CHARACTERISTICS OF FPI:

  • FPI holdings can include stocks, ADRs, GDRs, bonds, mutual funds, and exchange traded funds.
  • FPI consists of passive ownership; investors have no control over ventures or direct ownership of property or a stake in a company.
  • On a more macro level, foreign portfolio investment is part of a country’s capital account and shown on its balance of payments (BOP).
  • FPI has been seen as a method of opening up the global markets to a plethora of investors of various forms.

BENEFITS OF FPI :

  • Foreign Portfolio Investment option is feasible with retail investors as the amount of money is much less than that of the FDI and involves simpler legalities in general.
  • The primary benefit offered by FPI and the primary reason why most people seek this form of investment is diversification.
  • Investment diversification allows both increased returns as well as a cushion in the case of losses.
  • FPI is more liquid than FDI and offers the investor a chance for a quicker return on his money or a quicker exit.
  • Investors can reap the benefit of a fluctuating exchange rate amongst certain nations.
  • Holding increased amounts of credit in foreign nations allows for a broadened credit base and this may lead to higher returns on equity-based investments.

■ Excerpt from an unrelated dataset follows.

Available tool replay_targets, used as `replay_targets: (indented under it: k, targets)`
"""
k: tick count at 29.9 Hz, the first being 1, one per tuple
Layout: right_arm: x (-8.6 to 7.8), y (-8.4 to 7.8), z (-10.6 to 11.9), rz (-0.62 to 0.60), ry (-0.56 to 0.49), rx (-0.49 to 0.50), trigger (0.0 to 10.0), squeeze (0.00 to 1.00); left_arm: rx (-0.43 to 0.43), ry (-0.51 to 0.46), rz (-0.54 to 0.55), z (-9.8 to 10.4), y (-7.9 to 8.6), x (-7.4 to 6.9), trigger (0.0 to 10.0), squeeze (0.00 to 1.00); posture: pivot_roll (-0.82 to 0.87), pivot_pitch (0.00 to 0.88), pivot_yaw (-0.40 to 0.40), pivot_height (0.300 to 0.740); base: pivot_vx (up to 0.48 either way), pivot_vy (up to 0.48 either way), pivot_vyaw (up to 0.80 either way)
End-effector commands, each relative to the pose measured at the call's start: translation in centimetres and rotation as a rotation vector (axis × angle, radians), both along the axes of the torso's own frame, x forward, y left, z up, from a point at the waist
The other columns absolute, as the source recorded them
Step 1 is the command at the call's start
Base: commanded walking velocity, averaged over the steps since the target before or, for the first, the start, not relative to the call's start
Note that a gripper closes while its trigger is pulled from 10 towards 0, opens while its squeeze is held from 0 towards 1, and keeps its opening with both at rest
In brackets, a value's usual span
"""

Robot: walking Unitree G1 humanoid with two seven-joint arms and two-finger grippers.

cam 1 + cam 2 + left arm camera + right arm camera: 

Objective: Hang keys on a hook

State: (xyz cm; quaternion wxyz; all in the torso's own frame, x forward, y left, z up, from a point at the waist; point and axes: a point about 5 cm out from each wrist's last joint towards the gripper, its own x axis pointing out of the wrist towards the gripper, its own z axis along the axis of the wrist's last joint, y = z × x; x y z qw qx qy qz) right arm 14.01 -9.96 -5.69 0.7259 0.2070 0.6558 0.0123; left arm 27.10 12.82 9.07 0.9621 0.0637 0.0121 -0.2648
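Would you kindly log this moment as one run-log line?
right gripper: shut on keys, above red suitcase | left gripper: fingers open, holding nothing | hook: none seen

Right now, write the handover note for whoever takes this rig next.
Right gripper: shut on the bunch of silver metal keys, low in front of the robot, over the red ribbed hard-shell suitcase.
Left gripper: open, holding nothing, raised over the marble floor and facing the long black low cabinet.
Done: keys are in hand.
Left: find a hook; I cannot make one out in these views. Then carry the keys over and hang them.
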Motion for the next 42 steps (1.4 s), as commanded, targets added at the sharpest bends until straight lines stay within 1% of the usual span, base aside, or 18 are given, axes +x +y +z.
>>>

What are the Types of Foreign Portfolio Investments?

Stocks: Stocks are shares of ownership in a company. When you buy a stock, you are essentially buying a piece of the company.

Bonds: Bonds are loans that you make to a company or government. When you buy a bond, you are lending money to the issuer, and they agree to pay you back with interest over a set period of time.

Mutual Funds: Mutual funds are baskets of stocks or bonds that are managed by a professional. Mutual funds offer a way for investors to diversify their portfolios and invest in a variety of assets without having to do the research themselves.

Exchange-Traded Funds (ETFs): ETFs are similar to mutual funds, but they are traded on exchanges like stocks. This makes them more liquid than mutual funds, which can be an advantage for investors who want to be able to buy and sell their investments quickly.

American depositary receipts (ADRs): ADRs are a type of security that represents ownership of shares in a foreign company. ADRs are traded on U.S. exchanges, which makes them easier for U.S. investors to buy and sell.

Global Depositary Receipts (GDRs): GDRs are similar to ADRs, but they are traded on exchanges outside of the United States. GDRs can be a good option for investors who want to invest in foreign companies but do not want to buy ADRs.

STATUS OF FPIs IN INDIA:

  • FPIs are the largest non-promoter shareholders in the Indian market and their investment decisions have a huge bearing on the stock prices and overall direction of the market.
  • Holding of FPIs (in value terms) in companies listed on NSE stood at Rs 51.99 lakh crore as on March 31, 2022, a decrease of 3.36% from Rs 53.80 lakh crore as on December 31, 2021, due to the sustained sell-off since October 2021.
  • FPIs hold sizeable stakes in private banks, tech companies and big caps like Reliance Industries.
  • The US accounts for a major chunk of FPI investments at Rs 17.57 lakh crore as of May 2022, followed by Mauritius Rs 5.24 lakh crore, Singapore Rs 4.25 lakh crore and Luxembourg Rs 3.58 lakh crore, according to data available from the National Securities Depository Ltd (NSDL).